Vaccine scientists want to nudge the immune system into producing antibodies that will protect us from infection. In doing so, they are playing with fire – in a limited way. With every healthy antibody response, a process of internal evolution takes place among B cells, the immune cells that produce antibodies. It’s called “somatic hypermutation.”
In the lymph nodes, individual B cells undergo an accelerated rate of mutation. It’s as if those B cells’ DNA were being cooked with radiation or mutagenic chemicals – but only in a few genes. Then the lymph nodes select the B cells with high-affinity antibodies.
Gordon Dale, a just-defended graduate student from Joshy Jacob’s lab in Emory Vaccine Center, has a new paper in Journal of Immunology that sheds light on how somatic hypermutation takes place in both mice and humans.
In particular, Dale and Jacob found that the mutations that occur in human and mouse antibody genes are not random. They appear to borrow information from gene segments that are leftovers from the process of assembling antibody DNA in B cells.
In a mix and match process called VDJ recombination, B cells use one of many V, D, and J segments to form their antibody genes. What Dale and Jacob were looking at occurs after the VDJ step, when B cells get stimulated as part of an immune response.

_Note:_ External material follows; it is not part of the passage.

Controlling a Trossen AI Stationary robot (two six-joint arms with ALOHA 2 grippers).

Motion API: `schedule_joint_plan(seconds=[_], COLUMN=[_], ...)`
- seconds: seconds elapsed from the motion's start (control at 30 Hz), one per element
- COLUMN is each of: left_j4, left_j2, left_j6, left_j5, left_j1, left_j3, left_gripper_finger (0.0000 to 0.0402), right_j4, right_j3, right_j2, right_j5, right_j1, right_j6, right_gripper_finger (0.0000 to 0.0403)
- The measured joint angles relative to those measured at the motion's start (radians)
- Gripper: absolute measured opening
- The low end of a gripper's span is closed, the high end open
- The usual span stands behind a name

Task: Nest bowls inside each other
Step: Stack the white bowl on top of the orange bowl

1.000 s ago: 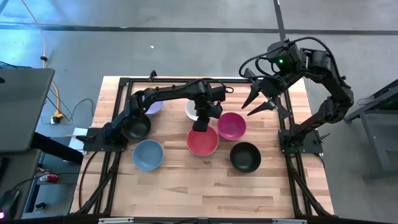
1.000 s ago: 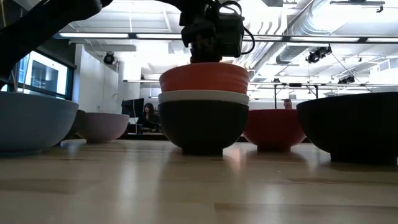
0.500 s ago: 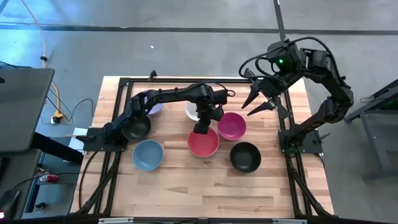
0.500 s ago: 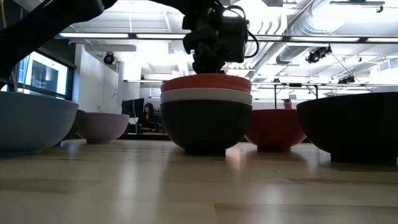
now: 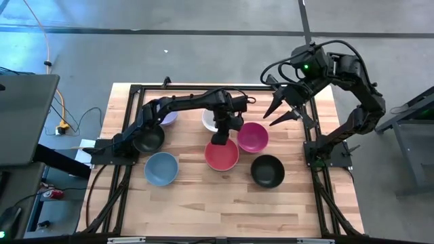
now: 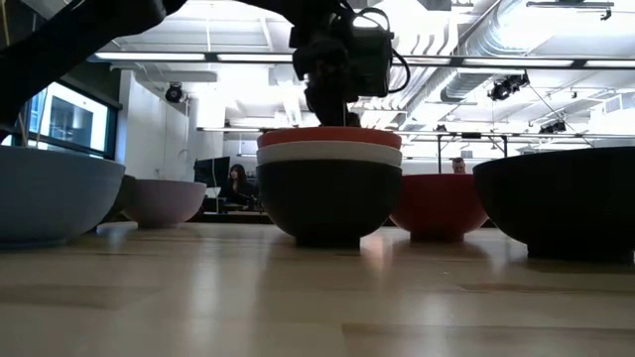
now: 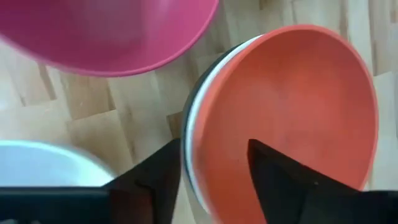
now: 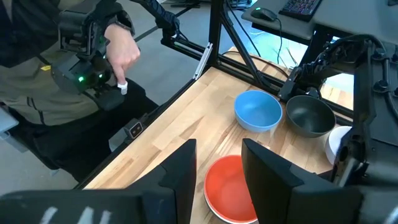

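Left gripper, jaws parted astride the rim of the round red plastic bowl, nested mid-tabletop in white-and-black bowls; right gripper open, waits apart.

A pale wooden surface in a black frame carries the bowls. Resting on it: a blue bowl, a black bowl, a magenta bowl, another black bowl, a lavender bowl, a white bowl, and a red-topped stack in the middle.
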Motion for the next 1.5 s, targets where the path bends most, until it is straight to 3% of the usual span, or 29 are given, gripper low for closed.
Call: schedule_joint_plan(seconds=[0.13, 0.33, 0.43, 0.5, 0.67, 0.8, 1.13, 1.5], left_j4=[0.003, -0.001, -0.009, -0.012, -0.017, -0.016, -0.069, -0.018], left_j2=[-0.037, -0.122, -0.174, -0.194, -0.198, -0.162, -0.014, 0.031], left_j6=[0.000, 0.005, 0.008, 0.000, -0.018, -0.011, 0.002, 0.013], left_j5=[-0.011, -0.022, -0.090, -0.141, -0.163, -0.169, -0.137, -0.151], left_j1=[0.032, 0.103, 0.151, 0.187, 0.269, 0.306, 0.373, 0.395], left_j3=[0.000, 0.001, 0.001, 0.002, 0.002, 0.001, 0.000, 0.000], left_gripper_finger=[0.0206, 0.0211, 0.0211, 0.0210, 0.0197, 0.0186, 0.0182, 0.0181], right_j4=[0.000, 0.000, 0.000, -0.001, -0.003, -0.003, -0.022, -0.023], right_j3=[0.000, 0.000, 0.000, 0.000, -0.001, -0.001, -0.001, -0.001], right_j2=[0.000, 0.000, 0.004, 0.013, 0.062, 0.116, 0.196, 0.192], right_j5=[0.000, 0.000, 0.009, 0.051, 0.285, 0.412, 0.582, 0.595], right_j1=[0.000, 0.000, 0.000, 0.000, 0.000, 0.000, 0.000, 0.001], right_j6=[0.000, 0.001, 0.028, 0.071, 0.219, 0.311, 0.427, 0.369], right_gripper_finger=[0.0118, 0.0118, 0.0118, 0.0118, 0.0118, 0.0118, 0.0118, 0.0118])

They analyzed the patterns of mutations in human and mouse antibody genes, and found that mutations tend to come together, in a way that suggests that they are being copied from leftover V segments. They call this pattern “templated mutagenesis.” It’s a reminder that the genetic diversity that comes from somatic hypermutation actually derives from access to a vast library.
Dale and Jacob suspect that templated mutagenesis occurs through gene conversion, which was known to take place in the immune systems of chickens, sheep and rabbits, but not in mice or humans. Immunologists knew that an enzyme called activation-induced cytidine deaminase (AID) played an essential role in somatic hypermutation. In B cells, AID snips at antibody DNA, mutating it and making the DNA ready for repair and shuffling. The current results do not contradict this model, but provide insight into the events that occur once the antibody genes are softened up by AID.